Work instructions: Every entry must be transcribed without alteration.

Stored entries:
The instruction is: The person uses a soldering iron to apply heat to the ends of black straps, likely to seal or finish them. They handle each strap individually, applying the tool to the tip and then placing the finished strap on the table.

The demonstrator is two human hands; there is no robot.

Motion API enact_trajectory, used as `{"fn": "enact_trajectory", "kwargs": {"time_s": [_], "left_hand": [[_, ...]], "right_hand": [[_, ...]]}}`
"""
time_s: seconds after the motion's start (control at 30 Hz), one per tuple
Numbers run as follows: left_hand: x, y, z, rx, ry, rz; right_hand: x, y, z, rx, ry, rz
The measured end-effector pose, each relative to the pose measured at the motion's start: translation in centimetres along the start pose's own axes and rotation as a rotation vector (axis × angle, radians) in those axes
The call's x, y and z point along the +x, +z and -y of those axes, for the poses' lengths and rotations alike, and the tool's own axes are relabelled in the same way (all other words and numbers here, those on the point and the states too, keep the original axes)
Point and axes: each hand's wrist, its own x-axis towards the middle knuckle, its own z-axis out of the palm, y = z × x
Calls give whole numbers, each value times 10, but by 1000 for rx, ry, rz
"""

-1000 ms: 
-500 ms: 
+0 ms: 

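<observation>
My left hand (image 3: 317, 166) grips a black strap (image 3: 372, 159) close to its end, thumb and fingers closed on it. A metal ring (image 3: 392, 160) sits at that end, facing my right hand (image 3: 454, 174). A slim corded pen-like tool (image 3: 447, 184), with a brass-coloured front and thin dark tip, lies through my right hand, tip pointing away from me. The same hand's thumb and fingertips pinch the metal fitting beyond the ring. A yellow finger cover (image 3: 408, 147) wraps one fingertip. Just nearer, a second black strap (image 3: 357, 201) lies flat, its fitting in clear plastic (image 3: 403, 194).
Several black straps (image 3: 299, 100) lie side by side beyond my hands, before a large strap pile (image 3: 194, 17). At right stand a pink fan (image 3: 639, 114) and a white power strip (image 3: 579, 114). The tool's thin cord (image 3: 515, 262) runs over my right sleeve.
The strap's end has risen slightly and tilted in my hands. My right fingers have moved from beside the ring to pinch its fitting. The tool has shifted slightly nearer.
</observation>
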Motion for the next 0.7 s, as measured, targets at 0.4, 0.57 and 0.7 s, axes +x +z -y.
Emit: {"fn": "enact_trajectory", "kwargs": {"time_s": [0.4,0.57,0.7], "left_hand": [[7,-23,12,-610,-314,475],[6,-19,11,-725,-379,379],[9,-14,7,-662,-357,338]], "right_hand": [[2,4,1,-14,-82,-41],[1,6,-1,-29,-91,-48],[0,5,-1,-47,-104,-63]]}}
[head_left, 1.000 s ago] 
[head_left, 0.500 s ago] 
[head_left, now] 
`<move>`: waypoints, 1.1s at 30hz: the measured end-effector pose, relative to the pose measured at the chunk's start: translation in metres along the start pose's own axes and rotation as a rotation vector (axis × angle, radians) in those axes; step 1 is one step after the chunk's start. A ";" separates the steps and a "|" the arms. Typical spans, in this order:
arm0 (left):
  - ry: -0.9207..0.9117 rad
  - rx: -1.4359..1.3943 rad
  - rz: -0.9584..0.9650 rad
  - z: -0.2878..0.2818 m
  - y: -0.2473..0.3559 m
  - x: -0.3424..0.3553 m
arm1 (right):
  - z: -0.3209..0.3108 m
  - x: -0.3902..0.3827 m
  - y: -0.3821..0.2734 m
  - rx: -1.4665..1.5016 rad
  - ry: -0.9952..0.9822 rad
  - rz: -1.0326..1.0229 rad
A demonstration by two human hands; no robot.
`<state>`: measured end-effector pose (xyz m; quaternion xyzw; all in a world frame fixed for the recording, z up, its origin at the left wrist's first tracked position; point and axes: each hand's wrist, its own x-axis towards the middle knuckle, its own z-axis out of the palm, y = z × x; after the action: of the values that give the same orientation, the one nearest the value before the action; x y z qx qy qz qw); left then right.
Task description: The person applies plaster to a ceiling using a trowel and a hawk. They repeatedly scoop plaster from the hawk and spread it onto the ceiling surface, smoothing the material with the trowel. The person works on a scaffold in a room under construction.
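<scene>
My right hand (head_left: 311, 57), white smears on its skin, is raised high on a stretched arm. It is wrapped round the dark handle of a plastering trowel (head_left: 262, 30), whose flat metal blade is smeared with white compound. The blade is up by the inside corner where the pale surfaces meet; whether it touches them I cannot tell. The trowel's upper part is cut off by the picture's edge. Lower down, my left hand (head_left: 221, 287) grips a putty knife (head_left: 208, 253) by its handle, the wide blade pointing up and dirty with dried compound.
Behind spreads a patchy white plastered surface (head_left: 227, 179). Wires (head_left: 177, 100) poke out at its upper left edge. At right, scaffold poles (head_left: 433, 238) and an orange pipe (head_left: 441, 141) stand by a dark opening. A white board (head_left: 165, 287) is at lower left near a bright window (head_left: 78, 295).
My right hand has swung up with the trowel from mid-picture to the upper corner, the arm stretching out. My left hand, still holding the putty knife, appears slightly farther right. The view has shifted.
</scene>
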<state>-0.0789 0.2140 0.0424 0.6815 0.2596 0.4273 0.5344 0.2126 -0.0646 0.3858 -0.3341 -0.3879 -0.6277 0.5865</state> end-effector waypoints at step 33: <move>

Answer box:
The instruction is: The person uses a soldering iron to apply heat to the ends of black straps, likely to seal or finish them. They handle each strap individually, applying the tool to the tip and then placing the finished strap on the table.

The demonstrator is two human hands; there is no robot.

Motion API enact_trajectory, used as `{"fn": "enact_trajectory", "kwargs": {"time_s": [_], "left_hand": [[_, ...]], "right_hand": [[_, ...]]}}`
"""
time_s: seconds after the motion's start (control at 30 Hz), one per tuple
Numbers run as follows: left_hand: x, y, z, rx, ry, rz; right_hand: x, y, z, rx, ry, rz
The measured end-effector pose, each relative to the pose measured at the motion's start: translation in centimetres along the start pose's own axes and rotation as a rotation vector (axis × angle, radians) in those axes
The call's x, y and z point along the +x, +z and -y of those axes, for the poses' lengths and rotations alike, and the tool's own axes are relabelled in the same way (all other words and numbers here, those on the point and the states too, keep the original axes)
Point and axes: each hand's wrist, its own x-axis towards the middle knuckle, its own z-axis out of the palm, y = z × x
Calls give whole numbers, each value times 10, but by 1000 for rx, ry, rz
"""

-1000 ms: 
-500 ms: 
+0 ms: 

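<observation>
My left hand (image 3: 317, 166) grips a black strap (image 3: 372, 159) close to its end, thumb and fingers closed on it. A metal ring (image 3: 392, 160) sits at that end, facing my right hand (image 3: 454, 174). A slim corded pen-like tool (image 3: 447, 184), with a brass-coloured front and thin dark tip, lies through my right hand, tip pointing away from me. The same hand's thumb and fingertips pinch the metal fitting beyond the ring. A yellow finger cover (image 3: 408, 147) wraps one fingertip. Just nearer, a second black strap (image 3: 357, 201) lies flat, its fitting in clear plastic (image 3: 403, 194).
Several black straps (image 3: 299, 100) lie side by side beyond my hands, before a large strap pile (image 3: 194, 17). At right stand a pink fan (image 3: 639, 114) and a white power strip (image 3: 579, 114). The tool's thin cord (image 3: 515, 262) runs over my right sleeve.
The strap's end has risen slightly and tilted in my hands. My right fingers have moved from beside the ring to pinch its fitting. The tool has shifted slightly nearer.
</observation>
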Motion for the next 0.7 s, as measured, targets at 0.4, 0.57 and 0.7 s, axes +x +z -y.
Emit: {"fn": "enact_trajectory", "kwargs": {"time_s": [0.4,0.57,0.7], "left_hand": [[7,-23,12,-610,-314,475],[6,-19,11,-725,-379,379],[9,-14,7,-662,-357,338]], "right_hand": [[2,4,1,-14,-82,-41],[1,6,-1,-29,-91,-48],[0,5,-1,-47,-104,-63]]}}
[head_left, 1.000 s ago] 
[head_left, 0.500 s ago] 
[head_left, now] 
`<move>`: waypoints, 1.1s at 30hz: the measured end-effector pose, relative to the pose measured at the chunk's start: translation in metres along the start pose's own axes and rotation as a rotation vector (axis × angle, radians) in those axes; step 1 is one step after the chunk's start. A ";" separates the steps and a "|" the arms. Typical spans, in this order:
arm0 (left):
  - ry: -0.9207..0.9117 rad
  - rx: -1.4359..1.3943 rad
  - rz: -0.9584..0.9650 rad
  - z: -0.2878..0.2818 m
  - y: -0.2473..0.3559 m
  - x: -0.3424..0.3553 m
arm1 (right):
  - z: -0.3209..0.3108 m
  - x: -0.3902..0.3827 m
  - y: -0.3821..0.2734 m
  - rx: -1.4665..1.5016 rad
  - ry: -0.9952..0.9822 rad
  - rz: -1.0326..1.0229 rad
A demonstration by two human hands; no robot.
`<state>`: measured end-effector pose (xyz m; quaternion xyzw; all in a world frame fixed for the recording, z up, its origin at the left wrist's first tracked position; point and axes: each hand's wrist, its own x-axis towards the middle knuckle, its own z-axis out of the palm, y = z × x; after the action: of the values that give the same orientation, the one nearest the value before the action; x y z qx qy qz qw); left then right.
Task description: The person applies plaster to a ceiling using a trowel and a hawk. They repeatedly scoop plaster from the hawk and spread it onto the ceiling surface, smoothing the material with the trowel. The person works on a scaffold in a room under construction.
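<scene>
My right hand (head_left: 311, 57), white smears on its skin, is raised high on a stretched arm. It is wrapped round the dark handle of a plastering trowel (head_left: 262, 30), whose flat metal blade is smeared with white compound. The blade is up by the inside corner where the pale surfaces meet; whether it touches them I cannot tell. The trowel's upper part is cut off by the picture's edge. Lower down, my left hand (head_left: 221, 287) grips a putty knife (head_left: 208, 253) by its handle, the wide blade pointing up and dirty with dried compound.
Behind spreads a patchy white plastered surface (head_left: 227, 179). Wires (head_left: 177, 100) poke out at its upper left edge. At right, scaffold poles (head_left: 433, 238) and an orange pipe (head_left: 441, 141) stand by a dark opening. A white board (head_left: 165, 287) is at lower left near a bright window (head_left: 78, 295).
My right hand has swung up with the trowel from mid-picture to the upper corner, the arm stretching out. My left hand, still holding the putty knife, appears slightly farther right. The view has shifted.
</scene>
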<state>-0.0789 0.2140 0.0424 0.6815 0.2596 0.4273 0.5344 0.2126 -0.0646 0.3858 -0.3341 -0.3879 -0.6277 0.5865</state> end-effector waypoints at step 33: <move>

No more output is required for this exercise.